As my family boarded the boat, we smiled at Alito, thinking he would recognize us. Instead, as we set sail, he gave us the same conversation starters about his daughter, his wife, his wife’s restaurant (which he suggested we eat at before the end of our vacation), and so on and so forth. We quickly realized that he didn’t remember us at all, that we were just tourists, then and now.

And Mateas was nowhere in sight. I asked Alito if Mateas still worked for him.

“Mateas? Mateas who?” he said with a squint.

I told him I only knew Mateas’ first name, not mentioning that we had never actually had a real conversation. Or that I knew all of the stories behind his scars, stories I had made up, of course. Alito squinted some more and frowned.

“Oh yeah, Mateas. We had to fire him.”

I asked why, and Alito was reticent to explain, but I used my innocent face and eventually got him to tell me that Mateas had a problem with marijuana. Drug use on the island was not looked upon kindly, since the residents wanted to keep their home clean from the corrupting influences of other Central American countries. In particular, someone in the tourism industry couldn’t afford to show the visiting, paying customers a side of the region that might shock them out of their perceptions of perfection. And so Alito fired him.

Mateas a pothead? Not my beautiful Mateas.

More cracks began to appear in my images of paradise. A recent tropical storm had flooded the barely-more-than-a-sandbar island, strewing trash from the local dump along the length of the beach and the sides of the roads. We took a trip over the bridge to the north end of the island, where we saw the shacks of the people who worked in the resorts. We also realized that the grocery store we had once labeled “quaint” was only visited by tourists. The local grocery stores had no dairy products and their Coke in the glass bottles cost a fraction of what we were been paying. The same was true of our favorite restaurant; I realized we had only ever eaten next to other tourists. Maybe locals didn’t eat fish all the time, after all.

New signs went up across the road from our resort, advertising a soon-to-be-built gated community of vacation mansions. Where before there had stood a thick patch of tropical jungle, a concrete wall had been erected, surrounding a bare sandy patch ready for sale at over two million dollars a lot. The beach to the south of us had acquired the same partitions. Kids no longer played with coconuts and stray dogs in the open sand lots on their way home from school.

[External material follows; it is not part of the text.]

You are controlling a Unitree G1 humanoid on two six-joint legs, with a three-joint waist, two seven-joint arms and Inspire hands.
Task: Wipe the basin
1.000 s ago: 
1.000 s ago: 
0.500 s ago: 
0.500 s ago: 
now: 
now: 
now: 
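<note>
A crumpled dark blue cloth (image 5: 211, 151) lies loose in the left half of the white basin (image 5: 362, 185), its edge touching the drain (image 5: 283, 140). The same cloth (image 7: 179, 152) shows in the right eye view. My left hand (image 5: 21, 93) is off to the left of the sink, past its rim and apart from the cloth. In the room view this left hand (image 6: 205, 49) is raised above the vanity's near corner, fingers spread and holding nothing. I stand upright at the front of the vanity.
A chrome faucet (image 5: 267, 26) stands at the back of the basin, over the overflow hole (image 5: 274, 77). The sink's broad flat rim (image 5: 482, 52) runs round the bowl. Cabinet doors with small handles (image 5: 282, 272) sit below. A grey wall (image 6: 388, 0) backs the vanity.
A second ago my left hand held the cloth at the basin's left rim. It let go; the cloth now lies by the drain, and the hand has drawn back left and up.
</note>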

The island was changing. At first I was angry. Those “other tourists” had come along, discovered our wonderful hideaway, decided to make it their own and destroy the beautiful culture by tossing around their cash. But then I thought about how many people my family had told about Belize, how much we had been paying for our food and drinks, how we had shopped in the stores selling souvenirs, how we stayed in a British-owned resort. We might have had more respect for culture, more desire for true wildness than other tourists. But we were still tourists, just the first wave of many more, less considerate vacationers to come.

And the island had always had its flaws. Mateas had been a pothead when I met him. I just hadn’t had the eyes to see it.

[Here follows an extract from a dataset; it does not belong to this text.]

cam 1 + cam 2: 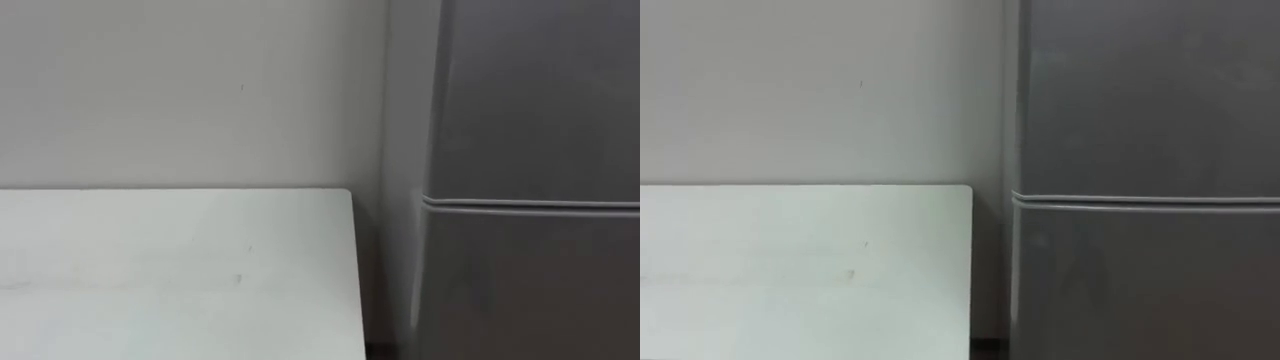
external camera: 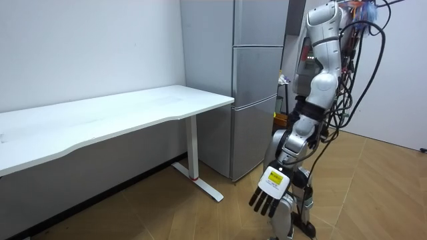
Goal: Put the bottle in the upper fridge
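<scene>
Though eye views face the fridge (image 1: 530, 120), left robot hand (image 2: 271, 188) hangs — slack.

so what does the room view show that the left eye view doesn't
Room view adds: the robot standing by the fridge, its left hand hanging open, the table leg, the floor. Left eye view adds nothing new, just the fridge's door seam up close. Both: table, wall, fridge with doors shut.
</scene>
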Robot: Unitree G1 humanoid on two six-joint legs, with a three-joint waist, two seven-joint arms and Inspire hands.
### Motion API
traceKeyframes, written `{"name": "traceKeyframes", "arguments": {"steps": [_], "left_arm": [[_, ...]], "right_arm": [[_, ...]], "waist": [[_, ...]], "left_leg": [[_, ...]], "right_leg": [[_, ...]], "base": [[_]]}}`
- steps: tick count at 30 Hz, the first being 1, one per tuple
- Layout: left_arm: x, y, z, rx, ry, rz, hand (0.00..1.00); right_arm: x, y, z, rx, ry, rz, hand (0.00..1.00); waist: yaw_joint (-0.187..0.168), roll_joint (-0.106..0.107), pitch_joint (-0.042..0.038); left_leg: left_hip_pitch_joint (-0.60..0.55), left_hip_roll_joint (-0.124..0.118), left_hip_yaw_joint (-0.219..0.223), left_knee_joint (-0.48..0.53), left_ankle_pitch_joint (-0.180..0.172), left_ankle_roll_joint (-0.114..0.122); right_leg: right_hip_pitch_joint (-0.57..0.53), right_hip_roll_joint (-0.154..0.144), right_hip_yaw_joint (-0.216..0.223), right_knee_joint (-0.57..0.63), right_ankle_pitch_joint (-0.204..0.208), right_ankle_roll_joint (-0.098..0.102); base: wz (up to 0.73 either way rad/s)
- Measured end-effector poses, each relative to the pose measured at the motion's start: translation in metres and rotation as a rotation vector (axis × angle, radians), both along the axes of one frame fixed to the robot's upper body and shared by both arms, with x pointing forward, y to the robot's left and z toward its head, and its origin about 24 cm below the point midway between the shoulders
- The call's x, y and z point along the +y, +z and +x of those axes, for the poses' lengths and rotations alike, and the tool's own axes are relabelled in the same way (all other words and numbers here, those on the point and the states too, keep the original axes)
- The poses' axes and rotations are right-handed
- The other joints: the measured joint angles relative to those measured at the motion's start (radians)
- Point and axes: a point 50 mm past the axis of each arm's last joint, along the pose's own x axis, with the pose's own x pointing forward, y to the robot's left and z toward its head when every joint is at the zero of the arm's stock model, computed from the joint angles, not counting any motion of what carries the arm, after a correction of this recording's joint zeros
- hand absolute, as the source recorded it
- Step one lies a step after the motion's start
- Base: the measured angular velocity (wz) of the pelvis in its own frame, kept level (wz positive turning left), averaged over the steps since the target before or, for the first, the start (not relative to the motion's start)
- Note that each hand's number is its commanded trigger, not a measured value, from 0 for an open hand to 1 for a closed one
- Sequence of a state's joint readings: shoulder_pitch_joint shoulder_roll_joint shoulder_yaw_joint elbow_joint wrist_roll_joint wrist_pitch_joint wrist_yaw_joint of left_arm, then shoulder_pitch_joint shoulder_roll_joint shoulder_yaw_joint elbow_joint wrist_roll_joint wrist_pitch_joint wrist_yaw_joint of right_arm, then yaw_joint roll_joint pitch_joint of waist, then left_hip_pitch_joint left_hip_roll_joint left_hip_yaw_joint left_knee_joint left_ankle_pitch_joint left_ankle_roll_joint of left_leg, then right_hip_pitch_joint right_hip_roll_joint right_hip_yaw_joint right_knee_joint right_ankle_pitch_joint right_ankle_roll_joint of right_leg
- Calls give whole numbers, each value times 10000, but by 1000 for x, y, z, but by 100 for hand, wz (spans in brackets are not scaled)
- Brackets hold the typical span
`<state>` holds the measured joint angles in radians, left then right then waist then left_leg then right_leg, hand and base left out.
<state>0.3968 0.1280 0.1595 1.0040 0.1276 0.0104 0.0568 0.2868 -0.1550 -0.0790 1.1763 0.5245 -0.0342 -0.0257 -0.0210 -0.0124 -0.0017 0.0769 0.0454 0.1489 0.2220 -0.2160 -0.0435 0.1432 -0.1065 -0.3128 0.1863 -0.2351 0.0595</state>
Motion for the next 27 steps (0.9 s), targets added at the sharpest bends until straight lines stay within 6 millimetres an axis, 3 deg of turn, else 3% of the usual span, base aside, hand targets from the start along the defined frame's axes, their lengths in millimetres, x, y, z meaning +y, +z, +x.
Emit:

My family now owns a time-share in a resort on Ambergris Caye. We visited for the third time this last summer. Now in college, ready to graduate, I brought my fiancé along to show him the island. I dreaded what further changes might have occurred in the wide gap of time between visits. I dreaded telling him about the beauty, the culture, that had been, but that he would never see. I dreaded being conscious of my place as just another tourist.

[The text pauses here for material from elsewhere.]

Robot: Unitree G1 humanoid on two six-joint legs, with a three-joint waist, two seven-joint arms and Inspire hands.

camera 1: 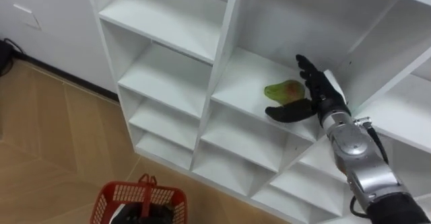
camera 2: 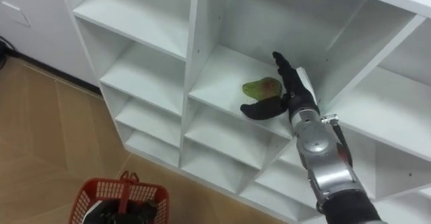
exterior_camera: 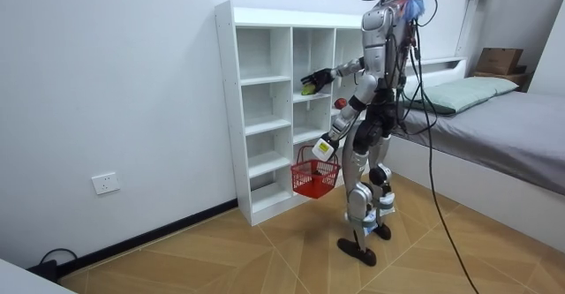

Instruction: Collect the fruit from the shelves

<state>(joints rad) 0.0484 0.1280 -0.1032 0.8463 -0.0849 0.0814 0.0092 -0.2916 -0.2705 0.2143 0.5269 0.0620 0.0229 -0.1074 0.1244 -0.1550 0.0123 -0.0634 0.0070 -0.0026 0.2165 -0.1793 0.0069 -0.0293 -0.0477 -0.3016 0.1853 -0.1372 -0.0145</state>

To my surprise, I found that the people were friendly. And the food, the food was delicious. And the main streets were excitingly narrow and busy and colorful. The man at the fruit stand gave me a free lime and we laughed as I puckered while sucking the juice.

One night we took a walk on the beach and watched the moon rise over the ocean, its yellow face fragmenting into golden sparks on the water. “It’s absolutely beautiful here,” my fiancé said in awe.

And so it was. Even though I was a tourist. Even though I would never live there. Even though it would have problems to face in the incoming onslaught of tourism. Still beautiful in imperfection. Like Mateas.